A sweet programming language that is robust, minimalistic, and expressive.

Candy aims to have excellent tooling – most language features are designed with tooling in mind. Many languages have a strict separation between compile-time and runtime. Candy blurs the line between those stages, for example, by replacing compile-time types with edit-time fuzzing.

Quick introduction

  • Values are at the center of your computations. Only a handful of predefined types of values exist:
    3                   # int
    "Candy"             # text
    Green               # symbol
    [ Name: "Candy" ]   # struct
    { it -> add it 2 }  # closure
    
  • Minimalistic syntax. Defining variables and functions works without braces or keywords cluttering up your code. The syntax is indentation-aware.
    foo = 42
    println message =
      print message
      print "\n"
    println "Hello, world!"
    
  • Extensive compile-time evaluation. Many values can already be computed at compile-time. In your editor, you'll see the results on the right side:
    foo = double 2  # foo = 4
    
  • Fuzzing instead of traditional types. In Candy, functions have to specify their needs exactly. As you type, the tooling automatically tests your code with many input to see if one breaks the code:
    foo a =             # If you pass a = 0,
      needs (isInt a)
      math.logarithm a  # then this fails because logarithm only works on positive numbers.
    
    efficientTextReverse text =
      needs (isText text)
      needs (isPalindrome text) "efficientTextReverse only works on palindromes"
      text
    
    greetBackwards name =                   # If you pass name = "Test",
      "Hello, {efficientTextReverse name}"  # then this fails because efficientTextReverse only works on palindromes.
    

To get a more in-depth introduction, read the language document.

Discussion

Join our Discord server.

The current state

We are currently implementing a first version of Candy in Rust.
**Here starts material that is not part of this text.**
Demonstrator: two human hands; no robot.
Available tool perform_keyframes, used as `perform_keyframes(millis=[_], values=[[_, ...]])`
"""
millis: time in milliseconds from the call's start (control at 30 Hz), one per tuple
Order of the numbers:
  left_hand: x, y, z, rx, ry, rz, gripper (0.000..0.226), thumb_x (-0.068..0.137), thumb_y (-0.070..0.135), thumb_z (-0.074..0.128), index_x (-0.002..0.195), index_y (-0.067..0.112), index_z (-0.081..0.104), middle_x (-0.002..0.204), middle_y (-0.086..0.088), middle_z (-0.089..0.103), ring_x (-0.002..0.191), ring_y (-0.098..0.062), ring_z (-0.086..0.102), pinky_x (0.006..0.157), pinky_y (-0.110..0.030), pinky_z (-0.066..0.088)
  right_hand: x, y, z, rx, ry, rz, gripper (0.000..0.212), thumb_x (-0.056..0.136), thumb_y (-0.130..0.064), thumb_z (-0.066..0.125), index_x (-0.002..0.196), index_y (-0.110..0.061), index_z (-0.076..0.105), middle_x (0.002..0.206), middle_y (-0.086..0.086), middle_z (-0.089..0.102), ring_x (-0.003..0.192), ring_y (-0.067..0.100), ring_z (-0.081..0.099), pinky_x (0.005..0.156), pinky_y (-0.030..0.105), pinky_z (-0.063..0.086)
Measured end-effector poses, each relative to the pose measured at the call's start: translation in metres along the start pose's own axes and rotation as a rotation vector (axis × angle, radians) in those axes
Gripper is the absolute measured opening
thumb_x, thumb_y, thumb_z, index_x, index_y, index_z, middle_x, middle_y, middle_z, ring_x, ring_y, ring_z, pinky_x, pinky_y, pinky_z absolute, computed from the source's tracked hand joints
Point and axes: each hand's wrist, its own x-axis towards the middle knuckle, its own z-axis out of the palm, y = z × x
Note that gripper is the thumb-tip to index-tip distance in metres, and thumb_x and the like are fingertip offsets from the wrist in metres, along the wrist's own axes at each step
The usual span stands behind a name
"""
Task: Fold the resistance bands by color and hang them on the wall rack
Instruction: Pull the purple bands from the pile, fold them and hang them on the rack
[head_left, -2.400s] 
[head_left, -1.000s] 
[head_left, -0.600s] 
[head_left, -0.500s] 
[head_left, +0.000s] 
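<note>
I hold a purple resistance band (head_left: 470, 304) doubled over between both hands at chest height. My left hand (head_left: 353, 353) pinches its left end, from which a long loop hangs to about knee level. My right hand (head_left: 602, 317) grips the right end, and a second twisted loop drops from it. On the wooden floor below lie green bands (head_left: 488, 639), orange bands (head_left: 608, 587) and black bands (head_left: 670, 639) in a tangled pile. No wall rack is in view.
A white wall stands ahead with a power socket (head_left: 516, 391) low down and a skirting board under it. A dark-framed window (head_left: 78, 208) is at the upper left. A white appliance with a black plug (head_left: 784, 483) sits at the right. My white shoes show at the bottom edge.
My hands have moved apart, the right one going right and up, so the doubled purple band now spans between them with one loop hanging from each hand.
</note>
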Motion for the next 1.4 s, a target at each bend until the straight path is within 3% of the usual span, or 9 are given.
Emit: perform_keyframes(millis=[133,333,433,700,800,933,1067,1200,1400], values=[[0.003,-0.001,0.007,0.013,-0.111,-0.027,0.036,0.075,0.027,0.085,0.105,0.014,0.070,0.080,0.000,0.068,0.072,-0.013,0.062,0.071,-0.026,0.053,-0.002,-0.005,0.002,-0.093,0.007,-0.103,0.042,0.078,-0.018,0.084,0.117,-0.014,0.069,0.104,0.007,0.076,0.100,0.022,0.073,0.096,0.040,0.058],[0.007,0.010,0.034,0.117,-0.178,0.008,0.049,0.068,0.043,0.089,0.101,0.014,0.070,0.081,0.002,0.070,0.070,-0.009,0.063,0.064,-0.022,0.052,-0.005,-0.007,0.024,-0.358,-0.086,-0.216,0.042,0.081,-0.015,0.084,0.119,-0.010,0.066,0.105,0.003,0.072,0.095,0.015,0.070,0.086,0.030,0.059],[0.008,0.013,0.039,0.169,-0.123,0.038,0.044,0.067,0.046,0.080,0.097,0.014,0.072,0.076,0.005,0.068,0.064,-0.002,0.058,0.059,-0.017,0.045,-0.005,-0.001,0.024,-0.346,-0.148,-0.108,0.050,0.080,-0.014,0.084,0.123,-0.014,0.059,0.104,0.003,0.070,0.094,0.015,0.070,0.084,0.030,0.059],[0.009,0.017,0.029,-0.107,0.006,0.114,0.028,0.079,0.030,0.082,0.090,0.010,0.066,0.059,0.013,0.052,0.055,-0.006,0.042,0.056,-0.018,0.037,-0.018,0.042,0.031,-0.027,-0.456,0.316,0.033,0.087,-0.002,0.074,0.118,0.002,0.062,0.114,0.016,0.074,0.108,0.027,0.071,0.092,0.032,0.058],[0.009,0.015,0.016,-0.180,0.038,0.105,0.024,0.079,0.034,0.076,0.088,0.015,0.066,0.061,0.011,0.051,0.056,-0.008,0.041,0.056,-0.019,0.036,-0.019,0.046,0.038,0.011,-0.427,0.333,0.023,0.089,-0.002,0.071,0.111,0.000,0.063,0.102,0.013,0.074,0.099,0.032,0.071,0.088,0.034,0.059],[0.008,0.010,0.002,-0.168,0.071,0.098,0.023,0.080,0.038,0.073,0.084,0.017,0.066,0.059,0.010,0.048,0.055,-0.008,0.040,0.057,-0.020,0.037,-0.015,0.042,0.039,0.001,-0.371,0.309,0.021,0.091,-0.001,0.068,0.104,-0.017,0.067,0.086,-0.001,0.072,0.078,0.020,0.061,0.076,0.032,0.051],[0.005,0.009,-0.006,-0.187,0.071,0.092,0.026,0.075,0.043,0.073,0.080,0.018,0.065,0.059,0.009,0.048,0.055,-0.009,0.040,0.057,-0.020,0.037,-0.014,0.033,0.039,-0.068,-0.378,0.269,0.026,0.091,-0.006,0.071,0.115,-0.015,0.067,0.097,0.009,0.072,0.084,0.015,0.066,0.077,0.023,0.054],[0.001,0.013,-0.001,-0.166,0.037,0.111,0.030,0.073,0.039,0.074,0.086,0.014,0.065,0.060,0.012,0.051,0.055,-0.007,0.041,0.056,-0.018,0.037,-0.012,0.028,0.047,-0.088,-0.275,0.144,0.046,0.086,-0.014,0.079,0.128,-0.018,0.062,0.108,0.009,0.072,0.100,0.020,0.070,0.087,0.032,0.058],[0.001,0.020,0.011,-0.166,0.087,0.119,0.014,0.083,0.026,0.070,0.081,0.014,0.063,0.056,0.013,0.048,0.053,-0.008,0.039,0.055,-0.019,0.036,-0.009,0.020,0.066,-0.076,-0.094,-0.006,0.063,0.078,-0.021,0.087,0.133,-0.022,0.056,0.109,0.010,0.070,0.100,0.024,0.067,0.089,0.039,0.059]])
We already have a language server that provides some tooling.

Major milestones:

  • [x] build a basic parser
  • [x] lower CST to AST
  • [x] lower AST to HIR
  • [x] build a basic interpreter
  • [x] add CLI arguments for printing the CST, AST, or HIR
  • [ ] make functions independent of their order in top-level scope
  • [x] support importing other files (use)
  • [x] namespaces/modules including visibility modifiers
  • [ ] IDE support:
    • [ ] completion, completion resolve
    • [ ] hover
    • [ ] signatureHelp
    • [x] ~~declaration~~, definition, ~~typeDefinition~~
    • [ ] implementation
    • [x] references
    • [x] documentHighlight
    • [ ] documentSymbol
    • [ ] codeAction, codeAction resolve
    • [ ] codeLens, codeLens resolve, codeLens refresh
    • [ ] documentLink, documentLink resolve
    • [x] ~~documentColor, colorPresentation~~
    • [ ] formatting
    • [ ] rangeFormatting
    • [ ] onTypeFormatting
    • [ ] rename, prepareRename
    • [x] foldingRange
    • [ ] selectionRange
    • [ ] prepareCallHierarchy
    • [ ] callHierarchy incoming, callHierarchy outgoing
    • [x] semantic tokens
    • [x] ~~linkedEditingRange~~
    • [ ] moniker
  • [x] incremental compilation
  • [ ] lists
  • [x] structs
  • [ ] sets
  • [ ] text interpolation
  • [x] constant evaluation
  • [ ] fibers
  • [ ] channels
  • [ ] io
  • [ ] random
  • [ ] standard library
  • [ ] pipe operator
  • [x] auto-fuzzing
  • [ ] "type" proofs
  • [ ] testing
  • [ ] fuzzing of the compiler itself
  • [ ] clean up repo (delete a bunch of stuff!)
  • [ ] package manager
  • [ ] online playground

Short-term TODOs

  • implement fibers, channels, and nurseries
  • remove builtinPrint
  • add caching while compile-time evaluating code
  • pattern matching
  • pipe operator
  • eliminate common subtrees
  • inline functions
  • minimize inputs found through fuzzing
  • make condition whether to keep running more granular
  • fuzz parser
  • support recursion
  • tail call optimization
  • new name?
  • parse function declaration with doc comment but no code
  • complain about comment lines with too much indentation
  • develop guidelines about how to format reasons

How to use Candy

  1. Install Rust.
  2. Clone this repo.
  3. Open the workspace in VS Code.
  4. In the VS Code settings (JSON), add the following: "candy.languageServerCommand": "cargo run --manifest-path <path-to-the-candy-folder>/compiler/Cargo.toml -- lsp",.
  5. Run npm install inside vscode_extension/.
  6. Run the launch config β€œRun Extension (VS Code Extension)”.
  7. In the new VS Code window that opens, you can enjoy 🍭 Candy :)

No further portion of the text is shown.